> [Task to carry out]
Transcribe, without alteration, the line that includes "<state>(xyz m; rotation" and each line after it until the records end, omitting all that precede it.

> [Exercise data]
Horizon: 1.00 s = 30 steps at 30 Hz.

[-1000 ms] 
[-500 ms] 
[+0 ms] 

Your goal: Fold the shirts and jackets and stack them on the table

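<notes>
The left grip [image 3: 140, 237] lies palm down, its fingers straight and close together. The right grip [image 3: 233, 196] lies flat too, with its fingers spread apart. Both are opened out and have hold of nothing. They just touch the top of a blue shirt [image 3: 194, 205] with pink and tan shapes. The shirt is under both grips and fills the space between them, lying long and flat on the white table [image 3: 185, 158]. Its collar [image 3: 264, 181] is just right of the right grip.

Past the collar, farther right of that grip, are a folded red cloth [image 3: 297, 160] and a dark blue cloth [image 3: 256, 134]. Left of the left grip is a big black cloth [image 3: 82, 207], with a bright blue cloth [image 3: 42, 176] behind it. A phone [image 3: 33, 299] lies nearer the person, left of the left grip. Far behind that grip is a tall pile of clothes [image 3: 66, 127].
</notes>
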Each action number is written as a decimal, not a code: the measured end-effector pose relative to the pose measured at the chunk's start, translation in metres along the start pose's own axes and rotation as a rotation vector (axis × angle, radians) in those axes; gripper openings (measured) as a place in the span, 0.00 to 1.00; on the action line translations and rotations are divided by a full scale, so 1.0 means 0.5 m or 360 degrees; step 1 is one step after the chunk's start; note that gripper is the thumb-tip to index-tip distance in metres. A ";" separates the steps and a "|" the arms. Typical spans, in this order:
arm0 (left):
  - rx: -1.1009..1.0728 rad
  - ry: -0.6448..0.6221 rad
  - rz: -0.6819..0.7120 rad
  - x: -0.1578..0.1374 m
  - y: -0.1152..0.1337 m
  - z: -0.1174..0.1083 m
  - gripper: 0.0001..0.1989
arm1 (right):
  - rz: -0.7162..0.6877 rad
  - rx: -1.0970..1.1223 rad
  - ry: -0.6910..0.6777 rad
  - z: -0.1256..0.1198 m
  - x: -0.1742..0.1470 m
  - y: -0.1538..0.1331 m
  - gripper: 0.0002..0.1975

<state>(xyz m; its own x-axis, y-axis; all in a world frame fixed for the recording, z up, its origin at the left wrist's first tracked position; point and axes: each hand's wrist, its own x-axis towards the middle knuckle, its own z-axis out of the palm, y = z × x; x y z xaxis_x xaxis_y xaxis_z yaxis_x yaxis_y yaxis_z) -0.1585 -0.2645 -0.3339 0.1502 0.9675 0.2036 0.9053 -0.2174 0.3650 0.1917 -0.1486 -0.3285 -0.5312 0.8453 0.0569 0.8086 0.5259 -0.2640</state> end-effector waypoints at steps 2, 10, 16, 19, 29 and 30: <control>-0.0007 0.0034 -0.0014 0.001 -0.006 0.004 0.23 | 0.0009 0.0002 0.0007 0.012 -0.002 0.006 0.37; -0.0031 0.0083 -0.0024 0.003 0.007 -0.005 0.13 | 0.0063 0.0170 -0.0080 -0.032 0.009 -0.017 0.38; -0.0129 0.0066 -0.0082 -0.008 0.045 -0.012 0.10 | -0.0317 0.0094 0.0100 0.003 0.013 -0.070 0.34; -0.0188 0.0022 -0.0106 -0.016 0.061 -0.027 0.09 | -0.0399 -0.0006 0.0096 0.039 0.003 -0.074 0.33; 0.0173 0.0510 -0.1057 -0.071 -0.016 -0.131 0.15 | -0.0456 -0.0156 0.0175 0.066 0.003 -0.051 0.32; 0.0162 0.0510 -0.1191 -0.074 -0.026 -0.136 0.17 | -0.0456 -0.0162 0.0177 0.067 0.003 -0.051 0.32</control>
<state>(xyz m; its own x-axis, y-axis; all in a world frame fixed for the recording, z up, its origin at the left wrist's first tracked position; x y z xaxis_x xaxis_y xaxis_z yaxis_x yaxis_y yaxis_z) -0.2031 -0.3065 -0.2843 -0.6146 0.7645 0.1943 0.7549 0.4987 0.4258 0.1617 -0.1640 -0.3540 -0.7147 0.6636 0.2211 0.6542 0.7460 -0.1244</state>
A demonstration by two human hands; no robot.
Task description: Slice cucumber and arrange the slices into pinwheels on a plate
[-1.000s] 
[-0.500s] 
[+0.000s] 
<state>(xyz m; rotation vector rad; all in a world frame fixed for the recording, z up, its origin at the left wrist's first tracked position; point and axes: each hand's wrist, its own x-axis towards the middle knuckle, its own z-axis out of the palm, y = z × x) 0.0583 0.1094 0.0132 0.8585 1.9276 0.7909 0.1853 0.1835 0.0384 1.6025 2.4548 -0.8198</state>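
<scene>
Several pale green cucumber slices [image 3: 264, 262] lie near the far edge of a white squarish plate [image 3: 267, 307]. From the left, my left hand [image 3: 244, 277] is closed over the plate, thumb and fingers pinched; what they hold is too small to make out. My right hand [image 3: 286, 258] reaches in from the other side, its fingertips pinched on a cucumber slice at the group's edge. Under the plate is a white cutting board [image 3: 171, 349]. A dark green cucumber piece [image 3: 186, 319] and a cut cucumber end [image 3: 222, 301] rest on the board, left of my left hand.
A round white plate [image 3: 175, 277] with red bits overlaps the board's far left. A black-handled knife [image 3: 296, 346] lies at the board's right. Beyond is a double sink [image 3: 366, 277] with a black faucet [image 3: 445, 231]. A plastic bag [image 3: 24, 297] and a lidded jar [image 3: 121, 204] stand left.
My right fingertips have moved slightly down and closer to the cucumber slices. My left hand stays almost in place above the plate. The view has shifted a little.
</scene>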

> [Exercise result]
<state>(xyz m; rotation vector rad; all in a world frame fixed for the recording, z up, its origin at the left wrist's first tracked position; point and axes: each hand's wrist, its own x-axis towards the middle knuckle, its own z-axis out of the palm, y = z × x) 0.0583 0.1094 0.0132 0.8585 1.9276 0.7909 0.1853 0.1835 0.0384 1.6025 2.4548 -0.8198</state>
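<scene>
Several pale green cucumber slices [image 3: 264, 262] lie near the far edge of a white squarish plate [image 3: 267, 307]. From the left, my left hand [image 3: 244, 277] is closed over the plate, thumb and fingers pinched; what they hold is too small to make out. My right hand [image 3: 286, 258] reaches in from the other side, its fingertips pinched on a cucumber slice at the group's edge. Under the plate is a white cutting board [image 3: 171, 349]. A dark green cucumber piece [image 3: 186, 319] and a cut cucumber end [image 3: 222, 301] rest on the board, left of my left hand.
A round white plate [image 3: 175, 277] with red bits overlaps the board's far left. A black-handled knife [image 3: 296, 346] lies at the board's right. Beyond is a double sink [image 3: 366, 277] with a black faucet [image 3: 445, 231]. A plastic bag [image 3: 24, 297] and a lidded jar [image 3: 121, 204] stand left.
My right fingertips have moved slightly down and closer to the cucumber slices. My left hand stays almost in place above the plate. The view has shifted a little.
</scene>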

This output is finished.